_Dataset extract_.

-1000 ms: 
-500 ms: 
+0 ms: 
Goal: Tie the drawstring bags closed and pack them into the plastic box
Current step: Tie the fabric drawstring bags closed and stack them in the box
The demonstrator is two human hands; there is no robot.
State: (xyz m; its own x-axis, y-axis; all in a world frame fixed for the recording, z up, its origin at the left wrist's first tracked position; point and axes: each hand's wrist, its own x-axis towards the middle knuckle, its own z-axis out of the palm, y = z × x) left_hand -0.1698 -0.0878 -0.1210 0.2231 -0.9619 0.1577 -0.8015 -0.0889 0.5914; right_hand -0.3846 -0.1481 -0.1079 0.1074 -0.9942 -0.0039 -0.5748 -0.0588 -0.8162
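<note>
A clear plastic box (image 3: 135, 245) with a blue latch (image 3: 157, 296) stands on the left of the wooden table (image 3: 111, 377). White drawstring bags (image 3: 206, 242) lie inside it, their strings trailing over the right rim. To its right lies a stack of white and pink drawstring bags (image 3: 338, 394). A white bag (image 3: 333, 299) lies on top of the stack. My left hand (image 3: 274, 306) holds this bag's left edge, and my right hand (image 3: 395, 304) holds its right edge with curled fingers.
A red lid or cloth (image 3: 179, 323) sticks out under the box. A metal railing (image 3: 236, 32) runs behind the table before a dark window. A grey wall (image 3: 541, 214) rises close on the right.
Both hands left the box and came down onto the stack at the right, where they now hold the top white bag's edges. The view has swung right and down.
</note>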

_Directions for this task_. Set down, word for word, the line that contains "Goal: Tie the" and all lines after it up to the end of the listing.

_Answer space_.
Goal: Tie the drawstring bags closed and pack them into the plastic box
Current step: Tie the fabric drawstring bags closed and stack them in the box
The demonstrator is two human hands; there is no robot.
State: (xyz m; its own x-axis, y-axis; all in a world frame fixed for the recording, z up, its origin at the left wrist's first tracked position; point and axes: each hand's wrist, its own x-axis towards the middle knuckle, its own z-axis out of the palm, y = z × x) left_hand -0.1698 -0.0878 -0.1210 0.2231 -0.9619 0.1577 -0.8015 -0.0889 0.5914; right_hand -0.3846 -0.1481 -0.1079 0.1074 -0.9942 -0.0039 -0.5748 -0.0588 -0.8162
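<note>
A clear plastic box (image 3: 135, 245) with a blue latch (image 3: 157, 296) stands on the left of the wooden table (image 3: 111, 377). White drawstring bags (image 3: 206, 242) lie inside it, their strings trailing over the right rim. To its right lies a stack of white and pink drawstring bags (image 3: 338, 394). A white bag (image 3: 333, 299) lies on top of the stack. My left hand (image 3: 274, 306) holds this bag's left edge, and my right hand (image 3: 395, 304) holds its right edge with curled fingers.
A red lid or cloth (image 3: 179, 323) sticks out under the box. A metal railing (image 3: 236, 32) runs behind the table before a dark window. A grey wall (image 3: 541, 214) rises close on the right.
Both hands left the box and came down onto the stack at the right, where they now hold the top white bag's edges. The view has swung right and down.
</note>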

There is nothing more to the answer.